Physician well-being is getting a lot of well-deserved attention these days. Its antithesis, physician burnout, saps physicians of their spirit, humanity, and effectiveness as healers. I have previously asserted that the best protection against burnout is for physicians to collectively shape how care is delivered, assuring that it is both effective (works for patients) and consistent with professional standards (works for doctors). I still think that is true, but I also want to put in a plug for unplugging.
I recently had the pleasure of “going off the grid” for a bit while enjoying a fabulous vacation in Alaska. Absent a brief period of connectivity in the middle of the trip, I was without cell service or Wi-Fi for the better part of two weeks. It was wonderful!
I had underestimated, or maybe never fully considered, just how restorative it would be to be untethered to my phone, email, work, news, politics and all the rest of the digital onslaught for days at a time. I kept a journal while I was away, and it is full of words like “relaxed,” “content,” “wonder,” and “beauty.” Certainly the natural grandeur of Glacier Bay and Denali National Parks (see my “moose shot” below) had something to do with it, but I also believe that the withdrawal of all the “other stuff” was just as magical.

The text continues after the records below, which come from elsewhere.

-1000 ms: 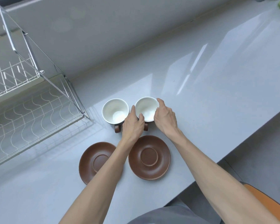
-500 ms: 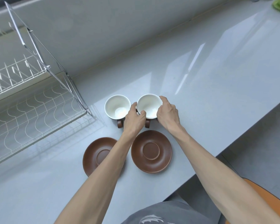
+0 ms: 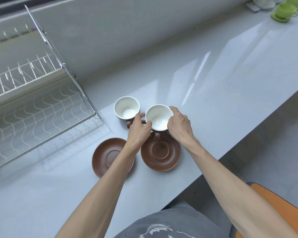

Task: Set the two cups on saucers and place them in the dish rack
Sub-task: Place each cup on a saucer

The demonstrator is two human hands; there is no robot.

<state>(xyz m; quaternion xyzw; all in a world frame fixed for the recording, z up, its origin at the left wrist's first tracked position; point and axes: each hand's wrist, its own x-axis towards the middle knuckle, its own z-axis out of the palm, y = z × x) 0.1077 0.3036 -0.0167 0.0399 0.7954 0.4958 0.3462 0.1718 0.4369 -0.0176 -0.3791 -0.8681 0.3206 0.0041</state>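
With both hands, left hand point(image 3: 139, 130) and right hand point(image 3: 179, 126), grasping the right cup point(image 3: 159, 117), lower it level onto the ring of the right saucer point(image 3: 160, 154)

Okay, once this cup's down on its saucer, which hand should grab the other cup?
Left, probably. The left hand holds the lifted cup on the side right next to the other cup; the right hand would have to cross over.
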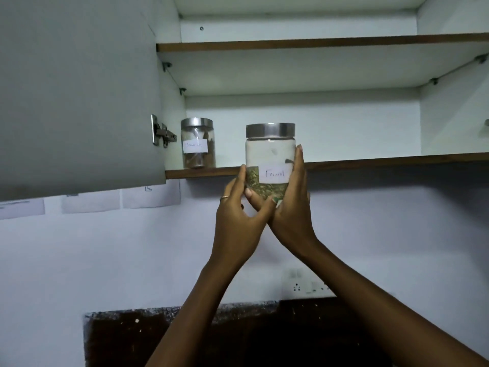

My (not very novel) conclusion? It is good for the soul to turn off and tune out every once and a while. This is, of course, a familiar strategy to Sabbath-observers, meditators, or anyone who goes for a hike in the woods on a Sunday afternoon. It is not a cure for what ails physicians and the practice of medicine, but I think it is a healthy practice that we should all engage in.
What do you think?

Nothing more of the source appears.